■ **Task material**

━━━━━━━━━━━━━━━━

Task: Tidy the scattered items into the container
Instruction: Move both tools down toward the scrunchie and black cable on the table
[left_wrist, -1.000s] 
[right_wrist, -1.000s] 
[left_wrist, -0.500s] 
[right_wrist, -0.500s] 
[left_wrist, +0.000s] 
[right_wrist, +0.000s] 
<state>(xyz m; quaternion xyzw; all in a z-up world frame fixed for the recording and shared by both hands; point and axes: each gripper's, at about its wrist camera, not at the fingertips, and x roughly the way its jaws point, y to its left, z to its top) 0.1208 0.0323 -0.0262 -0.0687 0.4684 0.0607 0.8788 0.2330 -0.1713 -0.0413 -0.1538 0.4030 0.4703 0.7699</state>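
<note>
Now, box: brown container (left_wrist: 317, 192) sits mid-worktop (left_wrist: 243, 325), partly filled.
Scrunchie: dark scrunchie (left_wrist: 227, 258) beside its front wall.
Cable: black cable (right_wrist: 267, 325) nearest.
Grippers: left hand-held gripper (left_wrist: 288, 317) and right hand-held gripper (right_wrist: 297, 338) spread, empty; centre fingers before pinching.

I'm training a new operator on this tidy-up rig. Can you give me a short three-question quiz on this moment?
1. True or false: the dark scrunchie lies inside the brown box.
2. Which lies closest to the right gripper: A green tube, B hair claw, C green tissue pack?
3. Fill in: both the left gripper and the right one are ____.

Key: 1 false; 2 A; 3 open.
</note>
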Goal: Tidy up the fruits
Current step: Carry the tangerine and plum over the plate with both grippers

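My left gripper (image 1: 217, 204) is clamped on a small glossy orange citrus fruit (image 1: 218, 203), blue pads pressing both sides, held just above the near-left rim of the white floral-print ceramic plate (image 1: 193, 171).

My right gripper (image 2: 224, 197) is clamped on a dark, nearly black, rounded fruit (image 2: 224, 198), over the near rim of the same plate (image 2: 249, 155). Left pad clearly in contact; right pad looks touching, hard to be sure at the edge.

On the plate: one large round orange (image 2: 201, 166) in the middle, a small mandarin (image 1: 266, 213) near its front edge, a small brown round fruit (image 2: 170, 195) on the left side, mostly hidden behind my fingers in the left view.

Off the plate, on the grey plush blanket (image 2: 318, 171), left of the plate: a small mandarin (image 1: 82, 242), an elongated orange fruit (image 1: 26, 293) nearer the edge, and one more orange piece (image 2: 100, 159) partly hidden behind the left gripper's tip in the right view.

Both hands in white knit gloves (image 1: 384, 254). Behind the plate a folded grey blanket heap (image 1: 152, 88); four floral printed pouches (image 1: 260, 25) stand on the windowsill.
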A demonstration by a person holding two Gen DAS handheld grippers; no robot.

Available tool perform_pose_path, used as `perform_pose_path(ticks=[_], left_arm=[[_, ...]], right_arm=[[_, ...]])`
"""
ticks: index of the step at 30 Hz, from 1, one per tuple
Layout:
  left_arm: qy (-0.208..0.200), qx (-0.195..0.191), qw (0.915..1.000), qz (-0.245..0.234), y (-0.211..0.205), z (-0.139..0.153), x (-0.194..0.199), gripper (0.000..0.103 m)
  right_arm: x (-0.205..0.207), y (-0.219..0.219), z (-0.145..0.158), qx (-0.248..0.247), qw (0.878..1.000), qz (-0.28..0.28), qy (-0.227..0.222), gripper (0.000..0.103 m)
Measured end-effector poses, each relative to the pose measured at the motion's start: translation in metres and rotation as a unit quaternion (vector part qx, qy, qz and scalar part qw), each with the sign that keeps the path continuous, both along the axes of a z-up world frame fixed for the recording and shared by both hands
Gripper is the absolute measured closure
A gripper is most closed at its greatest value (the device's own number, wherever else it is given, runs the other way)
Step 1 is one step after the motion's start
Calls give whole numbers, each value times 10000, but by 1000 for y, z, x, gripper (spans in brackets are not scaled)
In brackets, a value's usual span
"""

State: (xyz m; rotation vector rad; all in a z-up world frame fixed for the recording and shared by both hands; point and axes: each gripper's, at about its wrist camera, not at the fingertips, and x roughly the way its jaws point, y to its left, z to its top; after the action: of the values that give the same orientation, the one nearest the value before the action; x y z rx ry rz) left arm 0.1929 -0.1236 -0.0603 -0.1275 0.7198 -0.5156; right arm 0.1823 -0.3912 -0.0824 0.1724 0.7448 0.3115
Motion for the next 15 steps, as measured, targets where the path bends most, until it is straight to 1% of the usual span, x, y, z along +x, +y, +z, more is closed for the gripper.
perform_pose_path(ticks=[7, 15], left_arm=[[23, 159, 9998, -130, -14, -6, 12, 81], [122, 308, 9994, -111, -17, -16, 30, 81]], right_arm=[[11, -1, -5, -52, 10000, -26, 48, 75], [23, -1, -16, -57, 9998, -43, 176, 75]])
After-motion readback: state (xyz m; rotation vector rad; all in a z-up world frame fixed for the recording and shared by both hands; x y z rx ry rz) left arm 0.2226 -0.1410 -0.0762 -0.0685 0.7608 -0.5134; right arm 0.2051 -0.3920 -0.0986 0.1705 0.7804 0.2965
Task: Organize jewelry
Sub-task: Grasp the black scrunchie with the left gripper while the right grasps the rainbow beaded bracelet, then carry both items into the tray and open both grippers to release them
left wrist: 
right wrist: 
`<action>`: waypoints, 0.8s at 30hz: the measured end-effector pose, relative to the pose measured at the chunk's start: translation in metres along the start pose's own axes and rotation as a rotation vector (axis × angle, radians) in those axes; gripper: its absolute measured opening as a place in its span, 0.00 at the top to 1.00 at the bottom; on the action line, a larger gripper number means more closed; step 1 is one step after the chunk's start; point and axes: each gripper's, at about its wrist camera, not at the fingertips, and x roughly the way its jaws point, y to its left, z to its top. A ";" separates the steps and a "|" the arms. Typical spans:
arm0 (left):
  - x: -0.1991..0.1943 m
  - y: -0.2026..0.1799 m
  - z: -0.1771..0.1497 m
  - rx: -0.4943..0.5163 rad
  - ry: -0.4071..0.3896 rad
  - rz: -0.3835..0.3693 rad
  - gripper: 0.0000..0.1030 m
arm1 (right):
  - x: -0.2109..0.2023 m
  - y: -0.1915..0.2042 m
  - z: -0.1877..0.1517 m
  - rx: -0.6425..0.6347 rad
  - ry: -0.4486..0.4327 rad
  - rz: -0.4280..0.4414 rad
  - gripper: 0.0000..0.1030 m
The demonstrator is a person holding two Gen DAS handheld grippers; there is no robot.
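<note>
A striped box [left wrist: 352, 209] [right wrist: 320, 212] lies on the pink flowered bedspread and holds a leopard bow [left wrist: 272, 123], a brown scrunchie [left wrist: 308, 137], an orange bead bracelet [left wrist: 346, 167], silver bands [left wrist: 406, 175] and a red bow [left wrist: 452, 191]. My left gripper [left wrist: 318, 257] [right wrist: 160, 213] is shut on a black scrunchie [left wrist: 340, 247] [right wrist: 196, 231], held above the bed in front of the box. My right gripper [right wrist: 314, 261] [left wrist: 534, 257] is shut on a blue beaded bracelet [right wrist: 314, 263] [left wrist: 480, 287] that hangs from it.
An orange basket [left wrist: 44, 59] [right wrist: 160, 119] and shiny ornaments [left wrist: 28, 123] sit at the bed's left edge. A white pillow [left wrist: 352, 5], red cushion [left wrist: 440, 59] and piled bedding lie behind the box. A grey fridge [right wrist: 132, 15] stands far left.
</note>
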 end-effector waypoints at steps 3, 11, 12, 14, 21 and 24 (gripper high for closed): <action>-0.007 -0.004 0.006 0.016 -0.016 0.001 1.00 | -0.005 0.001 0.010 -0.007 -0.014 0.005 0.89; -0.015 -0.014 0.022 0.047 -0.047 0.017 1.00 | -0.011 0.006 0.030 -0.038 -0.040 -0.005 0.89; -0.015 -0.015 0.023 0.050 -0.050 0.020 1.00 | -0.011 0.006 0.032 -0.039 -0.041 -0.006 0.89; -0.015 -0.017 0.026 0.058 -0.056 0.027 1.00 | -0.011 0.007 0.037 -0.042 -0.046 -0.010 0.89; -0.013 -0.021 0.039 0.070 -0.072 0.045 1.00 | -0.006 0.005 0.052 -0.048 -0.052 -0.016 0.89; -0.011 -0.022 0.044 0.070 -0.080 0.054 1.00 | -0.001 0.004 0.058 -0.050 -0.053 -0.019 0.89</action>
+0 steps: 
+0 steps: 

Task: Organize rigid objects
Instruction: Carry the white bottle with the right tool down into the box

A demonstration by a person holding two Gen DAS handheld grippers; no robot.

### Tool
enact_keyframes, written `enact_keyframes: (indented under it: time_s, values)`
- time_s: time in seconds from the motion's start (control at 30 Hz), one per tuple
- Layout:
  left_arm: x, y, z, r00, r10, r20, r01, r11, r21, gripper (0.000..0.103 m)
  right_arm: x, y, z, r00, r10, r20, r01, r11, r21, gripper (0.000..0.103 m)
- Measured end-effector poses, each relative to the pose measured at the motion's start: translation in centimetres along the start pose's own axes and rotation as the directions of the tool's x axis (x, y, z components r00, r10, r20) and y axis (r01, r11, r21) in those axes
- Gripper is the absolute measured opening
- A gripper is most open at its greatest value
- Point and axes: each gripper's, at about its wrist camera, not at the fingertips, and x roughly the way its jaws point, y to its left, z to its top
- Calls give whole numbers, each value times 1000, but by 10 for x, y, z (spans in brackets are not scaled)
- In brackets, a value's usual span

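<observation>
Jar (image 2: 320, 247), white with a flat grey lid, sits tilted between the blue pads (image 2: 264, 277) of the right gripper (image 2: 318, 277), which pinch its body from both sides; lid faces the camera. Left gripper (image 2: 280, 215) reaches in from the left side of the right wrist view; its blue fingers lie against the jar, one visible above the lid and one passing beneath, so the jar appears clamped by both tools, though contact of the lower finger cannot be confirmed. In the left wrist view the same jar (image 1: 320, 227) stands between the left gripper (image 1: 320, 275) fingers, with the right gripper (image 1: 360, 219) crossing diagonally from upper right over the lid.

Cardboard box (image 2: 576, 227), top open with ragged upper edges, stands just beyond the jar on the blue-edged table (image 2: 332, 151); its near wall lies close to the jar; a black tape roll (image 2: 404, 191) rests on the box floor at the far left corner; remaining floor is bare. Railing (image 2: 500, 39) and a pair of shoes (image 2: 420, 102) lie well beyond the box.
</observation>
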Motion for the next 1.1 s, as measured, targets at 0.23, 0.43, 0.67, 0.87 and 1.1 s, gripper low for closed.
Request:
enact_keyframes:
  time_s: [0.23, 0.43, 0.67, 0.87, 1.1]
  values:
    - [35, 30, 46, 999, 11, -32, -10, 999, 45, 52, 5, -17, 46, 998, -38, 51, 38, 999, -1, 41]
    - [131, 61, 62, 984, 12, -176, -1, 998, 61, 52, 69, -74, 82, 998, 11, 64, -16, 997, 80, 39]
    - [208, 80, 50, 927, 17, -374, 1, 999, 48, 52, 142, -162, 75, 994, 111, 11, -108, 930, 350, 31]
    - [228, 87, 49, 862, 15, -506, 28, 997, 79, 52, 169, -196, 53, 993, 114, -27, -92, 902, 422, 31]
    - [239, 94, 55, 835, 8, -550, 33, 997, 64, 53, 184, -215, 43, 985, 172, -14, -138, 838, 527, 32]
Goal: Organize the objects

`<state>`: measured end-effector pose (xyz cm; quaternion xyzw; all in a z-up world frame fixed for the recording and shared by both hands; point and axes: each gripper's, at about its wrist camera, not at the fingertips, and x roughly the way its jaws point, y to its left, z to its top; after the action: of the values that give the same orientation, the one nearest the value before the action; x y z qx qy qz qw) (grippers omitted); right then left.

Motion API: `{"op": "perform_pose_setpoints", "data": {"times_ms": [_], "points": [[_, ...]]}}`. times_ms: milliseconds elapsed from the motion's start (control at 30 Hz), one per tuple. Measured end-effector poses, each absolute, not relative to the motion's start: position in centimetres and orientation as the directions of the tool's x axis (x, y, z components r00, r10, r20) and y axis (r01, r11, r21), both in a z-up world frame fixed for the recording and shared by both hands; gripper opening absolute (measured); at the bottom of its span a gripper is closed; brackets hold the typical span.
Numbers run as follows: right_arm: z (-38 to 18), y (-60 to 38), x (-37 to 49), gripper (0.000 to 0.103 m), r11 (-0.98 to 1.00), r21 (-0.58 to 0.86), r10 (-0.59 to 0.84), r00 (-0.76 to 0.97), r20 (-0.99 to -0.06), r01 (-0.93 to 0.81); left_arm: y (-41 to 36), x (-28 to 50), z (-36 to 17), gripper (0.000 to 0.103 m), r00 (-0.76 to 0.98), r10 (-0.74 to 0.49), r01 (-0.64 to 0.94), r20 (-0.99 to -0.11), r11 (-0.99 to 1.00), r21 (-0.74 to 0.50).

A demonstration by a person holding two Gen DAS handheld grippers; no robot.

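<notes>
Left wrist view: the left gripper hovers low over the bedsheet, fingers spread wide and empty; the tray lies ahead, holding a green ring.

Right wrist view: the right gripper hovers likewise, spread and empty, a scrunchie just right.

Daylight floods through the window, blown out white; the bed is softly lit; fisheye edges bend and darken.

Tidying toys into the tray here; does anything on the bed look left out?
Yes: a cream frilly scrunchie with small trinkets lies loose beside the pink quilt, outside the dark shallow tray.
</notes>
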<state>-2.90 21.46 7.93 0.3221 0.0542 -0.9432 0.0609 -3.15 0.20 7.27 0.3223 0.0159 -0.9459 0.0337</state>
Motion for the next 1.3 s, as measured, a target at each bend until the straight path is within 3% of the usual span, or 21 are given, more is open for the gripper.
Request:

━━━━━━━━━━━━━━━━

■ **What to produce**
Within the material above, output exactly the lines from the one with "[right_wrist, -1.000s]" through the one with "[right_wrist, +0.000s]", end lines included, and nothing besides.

■ **Answer below**
[right_wrist, -1.000s] 
[left_wrist, -0.500s] 
[right_wrist, -0.500s] 
[left_wrist, +0.000s] 
[right_wrist, +0.000s] 

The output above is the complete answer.